Unmasking Gender Bias in Recommendation Systems and Enhancing Category-Aware Fairness
Tahsin Alamgir Kheya, Mohamed Reda Bouadjenek, Sunil Aryal
TL;DR
This work addresses gender bias in recommender systems by introducing category-aware, ranking-sensitive fairness metrics that quantify how recommendations distribute across item genres for different genders. It defines non-ranking metrics (Category Coverage and Relative Category Representation) and ranking-based metrics (CMAP, CDCG, CMRR, CRP), supported by a Gender Balance Score to measure consumer-side fairness, and provides a formal notation framework.
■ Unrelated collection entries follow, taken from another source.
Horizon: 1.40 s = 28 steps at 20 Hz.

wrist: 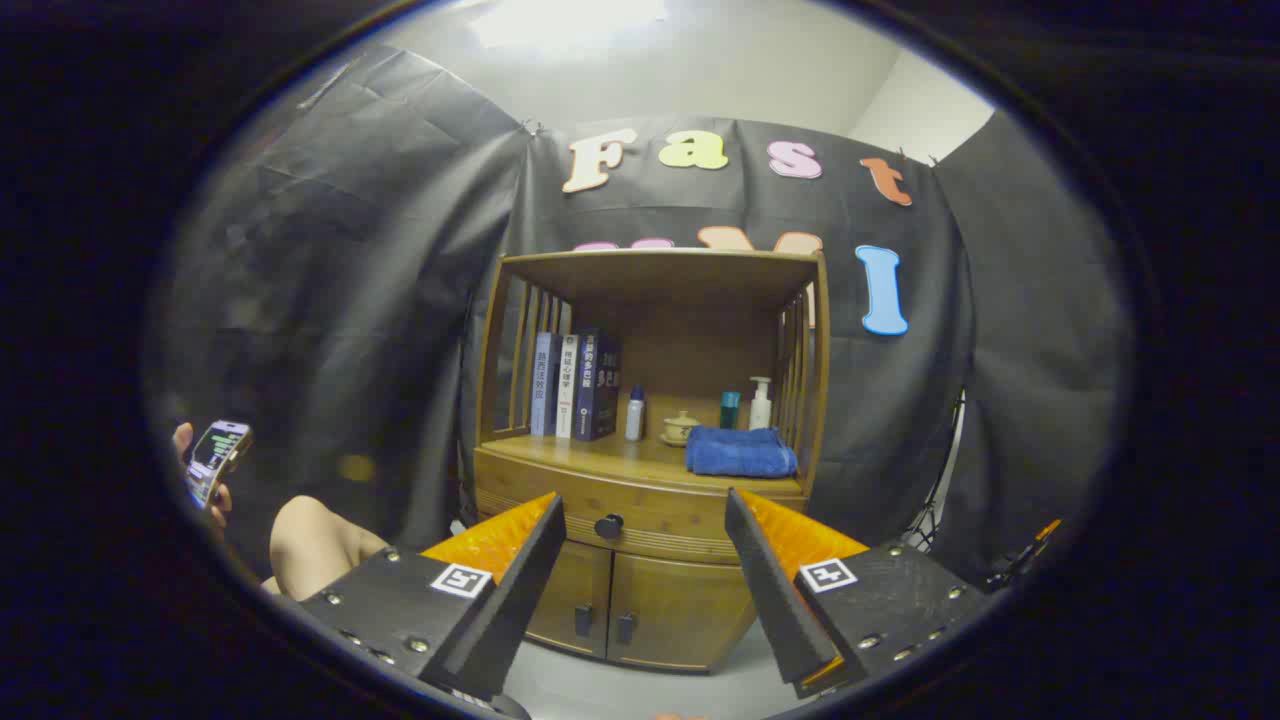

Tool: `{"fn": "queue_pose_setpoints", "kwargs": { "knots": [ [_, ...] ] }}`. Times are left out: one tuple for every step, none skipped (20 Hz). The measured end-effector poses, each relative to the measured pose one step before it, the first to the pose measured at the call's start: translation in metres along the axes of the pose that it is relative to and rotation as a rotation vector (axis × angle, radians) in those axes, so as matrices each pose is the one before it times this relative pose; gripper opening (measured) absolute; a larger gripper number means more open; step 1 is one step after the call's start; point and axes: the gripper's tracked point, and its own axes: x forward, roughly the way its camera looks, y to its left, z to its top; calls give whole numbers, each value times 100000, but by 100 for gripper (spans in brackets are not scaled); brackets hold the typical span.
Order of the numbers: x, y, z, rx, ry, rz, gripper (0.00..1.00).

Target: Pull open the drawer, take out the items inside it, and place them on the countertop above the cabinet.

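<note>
Gripper view, looking forward along the two fingers toward a wooden cabinet that stands beyond them against the black cloth wall. Its upper part is an open shelf with slatted sides, and the shelf floor serves as the countertop. On it, beyond the left finger, three books stand upright side by side. Just beside them is a small bottle with a dark cap, then a small lidded cup on a saucer, a teal container and a white pump bottle toward the back. A folded blue towel lies flat at the front of the countertop, beyond the right finger. Below the countertop sits the drawer, a wide wooden front with grooved bands, fully closed, so its contents cannot be seen. Its dark round knob shows in the gap between the fingers, closer to the left fingertip. Under the drawer are two closed doors with small dark handles. The gripper has its fingers spread wide apart, holding nothing and touching nothing, well short of the cabinet. Off beyond the left finger, a person's hand holds a phone, with a bare knee below it.
</note>
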Motion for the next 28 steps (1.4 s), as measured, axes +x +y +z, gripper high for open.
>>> {"fn": "queue_pose_setpoints", "kwargs": {
  "knots": [
    [-250, -171, 30, 61, -151, -546, 96],
    [-174, -99, -83, 108, -95, -360, 96],
    [-82, -34, -57, 84, -114, -91, 96],
    [-68, -8, 82, -38, -131, 114, 96],
    [-97, -24, 97, -156, -274, -26, 96],
    [-16, -53, 19, -70, -255, 106, 96],
    [-54, -1, 11, -54, -65, 139, 96],
    [26, 5, -125, -163, 176, 97, 96],
    [15, 35, -130, -157, 356, 68, 96],
    [56, -15, -99, 22, 239, -52, 96],
    [101, 0, -22, 170, 118, -94, 96],
    [75, -113, -86, 189, 133, -156, 96],
    [-6, -47, 42, 34, 27, -56, 96],
    [79, -25, -47, -195, 136, -147, 96],
    [39, -24, -64, -321, 68, -155, 96],
    [27, -49, 40, -337, -105, -163, 96],
    [35, -111, 33, -247, -154, -230, 96],
    [61, 21, -81, -148, -157, -59, 96],
    [12, -16, -25, -93, 80, -38, 96],
    [116, -89, -185, -38, 181, -38, 96],
    [85, -9, -70, 91, 286, 2, 96],
    [124, -33, -181, 194, 304, 9, 96],
    [19, -20, -171, 174, 259, -76, 96],
    [98, -35, -64, 61, 178, -64, 96],
    [133, -28, -99, -237, 115, -218, 96],
    [167, -73, -37, -250, -58, -230, 96],
    [291, 33, -101, -239, -10, -35, 96],
    [331, 58, -26, -368, -64, -109, 96]
  ]
}}
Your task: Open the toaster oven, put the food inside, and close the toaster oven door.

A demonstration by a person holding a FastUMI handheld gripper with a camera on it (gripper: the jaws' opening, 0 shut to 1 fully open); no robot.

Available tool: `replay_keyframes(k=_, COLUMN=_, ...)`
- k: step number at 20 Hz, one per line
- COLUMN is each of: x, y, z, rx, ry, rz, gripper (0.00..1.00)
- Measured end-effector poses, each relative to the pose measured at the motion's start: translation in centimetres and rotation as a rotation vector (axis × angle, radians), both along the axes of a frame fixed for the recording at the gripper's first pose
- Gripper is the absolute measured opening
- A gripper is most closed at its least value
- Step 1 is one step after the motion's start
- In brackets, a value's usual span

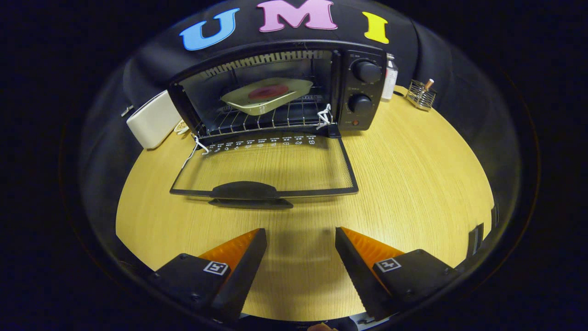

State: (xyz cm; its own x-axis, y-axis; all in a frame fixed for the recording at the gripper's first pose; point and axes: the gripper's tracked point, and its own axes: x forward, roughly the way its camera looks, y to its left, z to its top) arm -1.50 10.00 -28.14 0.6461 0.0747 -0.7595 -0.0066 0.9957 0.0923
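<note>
Gripper (301, 239) spread wide, fingers grasping nothing, hovering over light wooden tabletop (413, 184). Black toaster oven (363, 69) well beyond fingers. Its glass door (262, 163) folded flat onto table, dark handle (243, 189) nearest fingers. Pale rectangular tray (257, 106) with reddish round food (268, 92) sits on wire rack (257, 120) inside. White box-shaped appliance (149, 120) just left of oven; small wire holder (420, 95) to right.

Support: wooden table (413, 184), light grain. Directly on it: toaster oven (363, 92) at the far side, its door (264, 170) folded down flat toward the gripper (301, 239), whose fingers stand apart over bare wood, holding nothing. White box (151, 120) just beside the oven. Small bottle (390, 76) and wire holder (421, 94) on the oven's other side
</note>
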Motion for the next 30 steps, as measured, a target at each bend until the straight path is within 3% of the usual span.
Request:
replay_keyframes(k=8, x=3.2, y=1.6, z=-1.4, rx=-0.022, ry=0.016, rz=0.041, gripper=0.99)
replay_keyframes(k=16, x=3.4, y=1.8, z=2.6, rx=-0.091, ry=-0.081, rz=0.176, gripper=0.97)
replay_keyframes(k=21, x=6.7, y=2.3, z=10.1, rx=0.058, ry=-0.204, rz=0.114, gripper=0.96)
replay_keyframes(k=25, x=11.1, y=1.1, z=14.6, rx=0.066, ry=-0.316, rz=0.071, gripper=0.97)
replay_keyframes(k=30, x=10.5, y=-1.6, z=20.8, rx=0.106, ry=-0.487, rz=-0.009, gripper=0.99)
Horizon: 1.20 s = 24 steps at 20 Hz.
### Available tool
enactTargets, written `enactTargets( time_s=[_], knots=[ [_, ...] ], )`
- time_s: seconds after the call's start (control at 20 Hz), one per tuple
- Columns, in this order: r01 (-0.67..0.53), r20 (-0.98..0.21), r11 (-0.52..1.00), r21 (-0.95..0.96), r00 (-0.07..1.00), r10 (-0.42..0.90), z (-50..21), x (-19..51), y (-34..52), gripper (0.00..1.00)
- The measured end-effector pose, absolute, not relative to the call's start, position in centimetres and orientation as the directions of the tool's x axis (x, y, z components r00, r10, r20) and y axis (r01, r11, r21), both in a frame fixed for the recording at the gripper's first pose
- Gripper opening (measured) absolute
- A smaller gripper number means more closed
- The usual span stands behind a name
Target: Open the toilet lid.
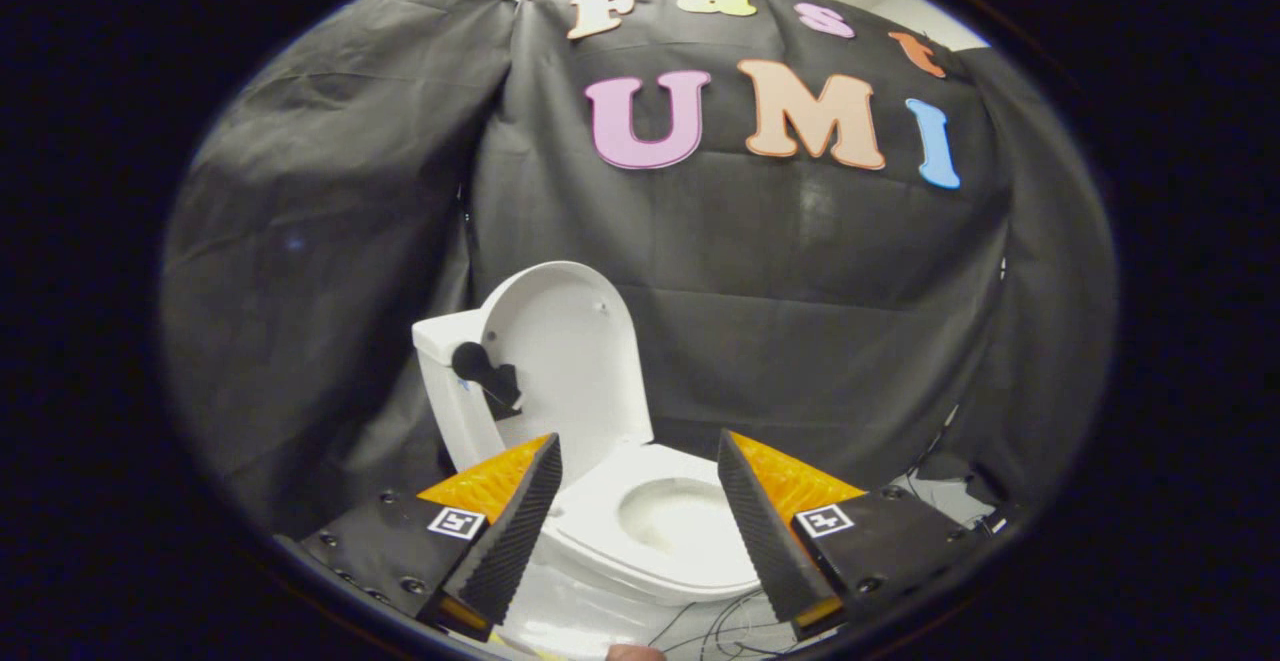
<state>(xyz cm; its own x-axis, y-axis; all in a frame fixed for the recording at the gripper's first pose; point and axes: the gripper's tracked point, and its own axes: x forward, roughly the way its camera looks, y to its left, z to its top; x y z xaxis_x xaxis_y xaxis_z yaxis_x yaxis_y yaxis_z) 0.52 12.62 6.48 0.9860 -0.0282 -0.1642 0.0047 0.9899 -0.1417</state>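
Toilet lid (570, 361) upright beyond spread tool (640, 451)

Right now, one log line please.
lid: raised against tank | seat: down | gripper: jaws open, empty

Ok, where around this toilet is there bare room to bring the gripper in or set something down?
Free: the seat ring around the bowl, just ahead of the open gripper, which holds nothing, and the gap between the upright lid and the black cloth wall. Crowded: the floor by the toilet base, where cables lie.
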Motion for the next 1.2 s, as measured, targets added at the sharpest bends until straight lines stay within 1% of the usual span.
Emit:
enactTargets(
  time_s=[0.05,0.1,0.2,0.3,0.4,0.5,0.8,0.9,1.05,1.2],
  knots=[
    [0.008,-0.138,0.994,-0.108,0.99,-0.023,6.9,0.5,12.4,0.97],
    [0.01,-0.139,0.995,-0.097,0.99,-0.023,6.9,0.4,12.3,0.97],
    [0.062,-0.13,0.989,-0.132,0.988,-0.08,7.5,0.2,10.5,0.98],
    [0.056,-0.111,0.992,-0.116,0.991,-0.069,8.4,0.6,10.0,0.97],
    [0.062,-0.102,0.987,-0.149,0.992,-0.077,9.0,0.4,8.9,0.97],
    [0.098,-0.086,0.984,-0.148,0.99,-0.111,9.5,-0.1,6.7,0.97],
    [0.216,-0.034,0.975,-0.053,0.975,-0.218,10.1,-1.5,1.9,0.97],
    [0.217,-0.007,0.976,0.0,0.976,-0.217,10.4,-1.4,1.3,0.97],
    [0.253,-0.025,0.967,0.003,0.967,-0.253,9.5,-2.0,-0.5,0.97],
    [0.249,-0.005,0.969,-0.007,0.969,-0.249,10.2,-2.2,-0.8,0.96]
  ],
)
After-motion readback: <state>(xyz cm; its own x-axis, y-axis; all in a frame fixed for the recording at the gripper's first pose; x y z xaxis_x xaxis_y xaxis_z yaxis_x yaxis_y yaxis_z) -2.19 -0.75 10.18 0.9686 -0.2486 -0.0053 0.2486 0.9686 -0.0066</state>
The authors propose a Genre Aware Regularization term, integrated into the loss of multiple backbone models as $\ L = \alpha L_{FairGenreGender} + (1-\alpha) L_{Recommendation}$, with $L_{FairGenreGender}$ derived from category-level disparities and scaled via a Sigmoid function around 0.5, enabling category-aware fairness during training. Experiments on three real-world datasets (ML-100K, ML-1M, Yelp) show that the proposed metrics reveal biases not captured by traditional measures, and that the regularizer significantly reduces category-level bias with minimal degradation in overall recommendation performance, especially for complex models like NeuMF. The findings suggest a practical, adaptable framework for evaluating and improving fairness in recommendations that can extend to multi-valued sensitive attributes and provider-side fairness contexts, delivering more nuanced, actionable insights for deploying fair RS in diverse domains.
Abstract
Recommendation systems are now an integral part of our daily lives. We rely on them for tasks such as discovering new movies, finding friends on social media, and connecting job seekers with relevant opportunities. Given their vital role, we must ensure these recommendations are free from societal stereotypes. Therefore, evaluating and addressing such biases in recommendation systems is crucial. Previous work evaluating the fairness of recommended items fails to capture certain nuances as they mainly focus on comparing performance metrics for different sensitive groups. In this paper, we introduce a set of comprehensive metrics for quantifying gender bias in recommendations. Specifically, we show the importance of evaluating fairness on a more granular level, which can be achieved using our metrics to capture gender bias using categories of recommended items like genres for movies. Furthermore, we show that employing a category-aware fairness metric as a regularization term along with the main recommendation loss during training can help effectively minimize bias in the models' output. We experiment on three real-world datasets, using five baseline models alongside two popular fairness-aware models, to show the effectiveness of our metrics in evaluating gender bias. Our metrics help provide an enhanced insight into bias in recommended items compared to previous metrics. Additionally, our results demonstrate how incorporating our regularization term significantly improves the fairness in recommendations for different categories without substantial degradation in overall recommendation performance.